Biblically, the Church is not merely a gathering place for worship but a governing assembly known as ekklesia, a body that shapes morals, restrains evil, and seeks the good of the city [Jer. 29:7; Matt. 16:18].
Yet many pastors have been trained in a sanctuary-only ecclesiology foreign to both Scripture and history.
The result is tragic but predictable: pastors preach personal morality while ceding institutional power, then wonder why laws, schools, and courts inculcate the children of God into secular theology, pagan metaphysics, and functional worship of the State.
When pastors recover a Biblical theology of time, authority, and obedience, they do not become partisan hacks, they become what the Church has always been at her best: a moral force in the public square, shaping the soul of a nation “founded for the glory of God and the advancement of the Christian faith.” [Mayflower Compact].
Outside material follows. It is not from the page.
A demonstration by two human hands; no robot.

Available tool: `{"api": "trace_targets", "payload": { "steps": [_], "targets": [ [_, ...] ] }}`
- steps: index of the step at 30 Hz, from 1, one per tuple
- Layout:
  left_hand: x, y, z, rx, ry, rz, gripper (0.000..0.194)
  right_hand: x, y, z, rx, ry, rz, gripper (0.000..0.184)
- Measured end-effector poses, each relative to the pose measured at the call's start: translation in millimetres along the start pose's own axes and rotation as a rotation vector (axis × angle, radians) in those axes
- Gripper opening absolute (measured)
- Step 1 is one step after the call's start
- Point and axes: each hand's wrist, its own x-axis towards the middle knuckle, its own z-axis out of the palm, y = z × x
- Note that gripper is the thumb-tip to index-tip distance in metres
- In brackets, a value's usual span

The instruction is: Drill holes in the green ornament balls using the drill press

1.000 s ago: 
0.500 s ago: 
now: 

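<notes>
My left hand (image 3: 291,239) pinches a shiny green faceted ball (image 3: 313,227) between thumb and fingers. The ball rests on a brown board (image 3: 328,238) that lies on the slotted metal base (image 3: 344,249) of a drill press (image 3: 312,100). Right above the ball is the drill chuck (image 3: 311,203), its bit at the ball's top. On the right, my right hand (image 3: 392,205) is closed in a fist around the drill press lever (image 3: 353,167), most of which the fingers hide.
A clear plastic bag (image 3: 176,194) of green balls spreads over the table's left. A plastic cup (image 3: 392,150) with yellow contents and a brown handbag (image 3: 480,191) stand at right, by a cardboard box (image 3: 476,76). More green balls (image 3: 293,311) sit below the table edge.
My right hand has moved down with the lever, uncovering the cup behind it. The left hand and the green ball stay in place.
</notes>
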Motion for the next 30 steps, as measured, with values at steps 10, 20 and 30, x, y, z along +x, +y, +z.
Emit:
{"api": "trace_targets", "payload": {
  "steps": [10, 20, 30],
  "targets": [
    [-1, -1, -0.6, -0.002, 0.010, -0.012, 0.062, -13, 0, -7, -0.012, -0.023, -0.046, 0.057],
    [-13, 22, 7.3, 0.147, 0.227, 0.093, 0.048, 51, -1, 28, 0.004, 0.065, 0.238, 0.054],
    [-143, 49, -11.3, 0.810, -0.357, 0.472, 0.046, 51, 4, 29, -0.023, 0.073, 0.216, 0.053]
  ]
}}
History does not ask the Church for permission.
It moves on, with or without her.
If the Church refuses to speak, others will.
If she refuses to govern herself, she will be governed.
If she abandons the public square, it will not remain empty; it will be filled by those whose values are hostile to God.
Most importantly, none of this requires pastors to become politicians.
What it does require is that pastors remember their identity.
Shepherds who refuse to warn the city are not being spiritual; they are being derelict.
Silence is not neutrality. Withdrawal is not purity. Retreat is not faithfulness.
The question before American Christendom is no longer theoretical. It is historical.
Will the Church continue to explain her absence while others write the laws, educate our children, and shape the nation’s soul?
Or will she once again stand, clear-eyed, Biblically grounded, and unafraid, as a governing moral force in the life of a people?
The future will not be decided by those who stayed home congratulating themselves on staying ‘above the fray’,
…but by those who show up, speak plainly, organize deliberately, and act faithfully, thereby radiating the unending and immeasurable love of God.
God has never honored retreat dressed up as obedience.
He honors courage.
He honors faithfulness.
He honors men and women who understand the times, and act.
Thankfully, Gideons and Rahabs have begun to stand.